- **About this task**
Find the number of lines below in which the word "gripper" appears, and write that number only.

"""

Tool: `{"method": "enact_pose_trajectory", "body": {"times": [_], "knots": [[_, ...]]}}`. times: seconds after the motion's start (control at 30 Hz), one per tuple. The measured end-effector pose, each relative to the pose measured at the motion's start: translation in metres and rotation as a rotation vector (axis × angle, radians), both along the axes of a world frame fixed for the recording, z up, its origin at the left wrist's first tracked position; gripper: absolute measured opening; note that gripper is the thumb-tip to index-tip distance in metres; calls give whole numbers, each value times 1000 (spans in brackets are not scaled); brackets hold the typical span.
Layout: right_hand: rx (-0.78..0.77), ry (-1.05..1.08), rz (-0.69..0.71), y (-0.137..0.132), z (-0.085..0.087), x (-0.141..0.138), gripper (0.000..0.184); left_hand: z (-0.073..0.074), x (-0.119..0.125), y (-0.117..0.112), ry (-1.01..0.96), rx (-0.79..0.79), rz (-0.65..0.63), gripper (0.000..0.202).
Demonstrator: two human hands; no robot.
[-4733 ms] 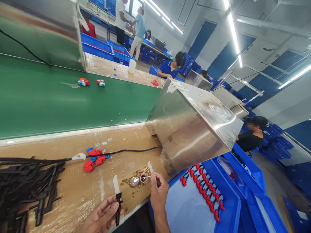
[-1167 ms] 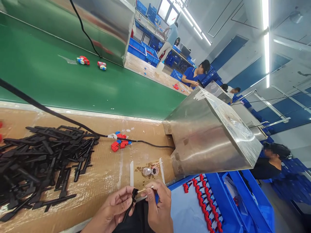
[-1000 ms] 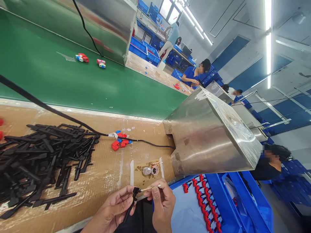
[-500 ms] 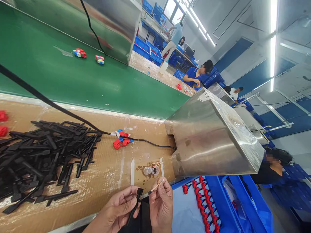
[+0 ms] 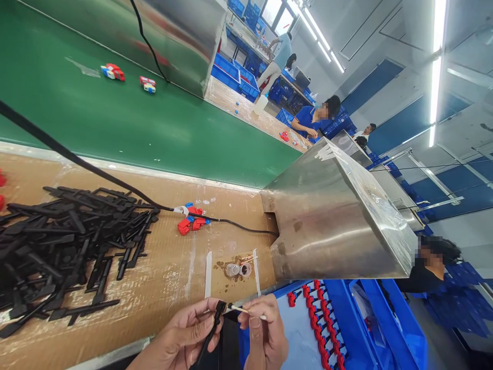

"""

- **Solved exercise**
2